1–1½ cups pineapple or mango (or a mix), cut into bite-sized chunks
2–3 tbsp Spicy Coconut PODI
Salt, to taste
Small handful fresh cilantro
Small handful fresh cilantro leaves
(optional but highly recommended) Crunchy Tempering: 1 tbsp oil, 1 tsp mustard seeds, 1 tsp cumin seeds, 2–3 tbsp raw peanuts, 1–2 tbsp chana dal or urad dal
✦ Instructions
Heat a hot pan with little to no oil and sear the pineapple or mango pieces for 30–60 seconds per side until lightly golden at the edges but still fresh inside. Remove and set aside.

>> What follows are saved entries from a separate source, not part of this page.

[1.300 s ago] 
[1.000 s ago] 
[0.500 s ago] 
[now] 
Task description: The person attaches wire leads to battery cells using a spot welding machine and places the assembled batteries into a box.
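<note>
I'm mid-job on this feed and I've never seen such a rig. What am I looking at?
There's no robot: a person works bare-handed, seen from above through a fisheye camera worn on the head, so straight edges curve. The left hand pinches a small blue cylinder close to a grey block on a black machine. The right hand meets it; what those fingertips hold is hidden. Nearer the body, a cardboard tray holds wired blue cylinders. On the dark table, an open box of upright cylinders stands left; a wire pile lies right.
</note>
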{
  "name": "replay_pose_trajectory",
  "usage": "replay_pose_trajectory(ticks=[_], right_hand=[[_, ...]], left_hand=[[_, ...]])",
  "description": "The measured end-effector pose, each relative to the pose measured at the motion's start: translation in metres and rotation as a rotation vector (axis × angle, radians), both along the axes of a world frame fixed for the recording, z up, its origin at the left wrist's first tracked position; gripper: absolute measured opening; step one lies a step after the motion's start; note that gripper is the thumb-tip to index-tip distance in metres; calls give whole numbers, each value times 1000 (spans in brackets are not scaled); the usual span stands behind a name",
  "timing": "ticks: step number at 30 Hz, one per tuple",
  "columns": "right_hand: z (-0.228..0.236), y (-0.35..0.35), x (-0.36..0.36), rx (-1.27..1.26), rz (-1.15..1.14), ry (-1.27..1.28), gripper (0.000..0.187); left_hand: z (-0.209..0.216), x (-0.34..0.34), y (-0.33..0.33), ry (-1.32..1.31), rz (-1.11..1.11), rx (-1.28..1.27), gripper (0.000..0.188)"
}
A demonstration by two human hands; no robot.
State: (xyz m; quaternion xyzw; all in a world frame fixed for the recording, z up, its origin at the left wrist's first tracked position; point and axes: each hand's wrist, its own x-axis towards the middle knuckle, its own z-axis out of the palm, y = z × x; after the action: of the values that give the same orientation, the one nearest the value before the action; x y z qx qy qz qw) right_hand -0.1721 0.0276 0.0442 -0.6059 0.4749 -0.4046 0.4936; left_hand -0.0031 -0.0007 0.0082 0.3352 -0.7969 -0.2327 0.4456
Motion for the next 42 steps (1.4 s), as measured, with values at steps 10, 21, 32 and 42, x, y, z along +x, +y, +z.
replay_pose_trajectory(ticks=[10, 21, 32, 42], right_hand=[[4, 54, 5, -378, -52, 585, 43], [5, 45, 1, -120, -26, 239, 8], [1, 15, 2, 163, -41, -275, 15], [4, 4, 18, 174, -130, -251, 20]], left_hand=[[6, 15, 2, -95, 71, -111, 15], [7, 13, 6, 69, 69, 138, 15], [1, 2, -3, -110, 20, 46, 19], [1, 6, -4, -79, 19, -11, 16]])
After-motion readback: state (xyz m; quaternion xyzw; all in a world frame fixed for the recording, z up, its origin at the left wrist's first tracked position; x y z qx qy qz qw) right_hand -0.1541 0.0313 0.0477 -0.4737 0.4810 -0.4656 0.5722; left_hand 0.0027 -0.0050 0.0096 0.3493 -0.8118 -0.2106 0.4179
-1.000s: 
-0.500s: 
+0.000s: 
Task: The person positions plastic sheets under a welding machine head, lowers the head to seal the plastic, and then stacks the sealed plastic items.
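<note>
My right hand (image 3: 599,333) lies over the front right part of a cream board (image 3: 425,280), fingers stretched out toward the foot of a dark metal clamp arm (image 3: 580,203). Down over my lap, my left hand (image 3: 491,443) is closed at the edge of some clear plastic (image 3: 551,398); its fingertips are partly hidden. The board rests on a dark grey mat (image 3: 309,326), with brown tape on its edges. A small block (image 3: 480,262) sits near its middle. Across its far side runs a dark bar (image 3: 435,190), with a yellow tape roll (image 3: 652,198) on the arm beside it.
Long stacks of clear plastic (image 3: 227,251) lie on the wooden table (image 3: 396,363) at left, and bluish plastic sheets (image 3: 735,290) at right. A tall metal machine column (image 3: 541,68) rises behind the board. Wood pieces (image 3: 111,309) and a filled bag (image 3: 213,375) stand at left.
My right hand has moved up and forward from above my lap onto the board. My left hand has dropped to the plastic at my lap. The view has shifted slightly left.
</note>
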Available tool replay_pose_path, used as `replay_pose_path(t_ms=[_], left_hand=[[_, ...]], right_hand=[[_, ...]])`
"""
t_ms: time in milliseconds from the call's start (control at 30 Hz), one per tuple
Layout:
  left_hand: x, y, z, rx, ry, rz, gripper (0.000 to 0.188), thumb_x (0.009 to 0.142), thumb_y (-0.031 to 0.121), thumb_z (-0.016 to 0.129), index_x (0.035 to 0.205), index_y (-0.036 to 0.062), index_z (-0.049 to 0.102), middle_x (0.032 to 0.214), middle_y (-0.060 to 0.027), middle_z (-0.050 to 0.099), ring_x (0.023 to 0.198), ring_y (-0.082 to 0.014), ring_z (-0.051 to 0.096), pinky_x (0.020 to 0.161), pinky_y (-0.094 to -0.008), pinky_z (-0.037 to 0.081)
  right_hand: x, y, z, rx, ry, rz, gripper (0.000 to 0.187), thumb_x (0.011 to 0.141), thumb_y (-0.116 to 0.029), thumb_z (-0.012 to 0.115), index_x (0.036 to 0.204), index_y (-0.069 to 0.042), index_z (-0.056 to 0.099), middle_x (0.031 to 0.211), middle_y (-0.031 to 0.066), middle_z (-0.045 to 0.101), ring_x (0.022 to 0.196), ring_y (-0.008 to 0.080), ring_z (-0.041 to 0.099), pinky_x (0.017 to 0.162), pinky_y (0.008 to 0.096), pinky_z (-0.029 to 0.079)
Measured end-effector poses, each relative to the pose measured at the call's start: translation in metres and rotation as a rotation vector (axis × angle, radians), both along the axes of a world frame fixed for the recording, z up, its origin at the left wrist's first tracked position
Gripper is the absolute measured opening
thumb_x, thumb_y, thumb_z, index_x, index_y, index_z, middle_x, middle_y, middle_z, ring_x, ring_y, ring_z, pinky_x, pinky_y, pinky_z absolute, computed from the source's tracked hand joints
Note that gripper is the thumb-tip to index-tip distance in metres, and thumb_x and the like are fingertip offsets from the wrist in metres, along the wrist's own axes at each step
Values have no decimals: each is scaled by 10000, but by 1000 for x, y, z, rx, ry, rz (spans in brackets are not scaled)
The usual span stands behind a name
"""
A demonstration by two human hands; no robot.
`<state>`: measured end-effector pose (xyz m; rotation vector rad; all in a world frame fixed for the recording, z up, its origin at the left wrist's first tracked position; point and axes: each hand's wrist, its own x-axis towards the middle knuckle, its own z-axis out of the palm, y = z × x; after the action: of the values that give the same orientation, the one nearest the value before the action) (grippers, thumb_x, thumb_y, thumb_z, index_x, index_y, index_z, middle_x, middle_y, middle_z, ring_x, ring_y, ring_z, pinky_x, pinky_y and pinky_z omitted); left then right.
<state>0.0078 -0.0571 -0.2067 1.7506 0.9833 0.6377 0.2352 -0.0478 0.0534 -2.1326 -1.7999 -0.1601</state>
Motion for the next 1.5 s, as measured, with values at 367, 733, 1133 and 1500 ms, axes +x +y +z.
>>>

Cook the shrimp either by searing them separately in a hot pan with a little oil for about 2 minutes per side until just cooked through, or by cooking them directly in the wok later with the rice. Lightly season with salt and set aside if cooking separately.
Heat a wok or large pan over high heat and add oil. Add the cold rice and break up any clumps, tossing until heated through. Add the Spicy Coconut PODI and mix well so the rice is evenly coated. Taste and adjust salt if needed.
Fry shrimp in a separate pan and then add it to the wok of fried rice.
Gently fold in the seared fruit and mix lightly so it stays intact. Remove from heat.
For the crunchy tempering/tadka, heat oil in a small pan. Add mustard seeds and let them pop, then add cumin seeds. Add peanuts and chana dal or urad dal and fry on medium heat, stirring continuously, until the peanuts are golden and the lentils are crisp and lightly browned.
Spoon the fried rice into serving bowls, scatter cilantro over the top, and finish with the hot tadka just before serving so it stays crunchy. Serve immediately.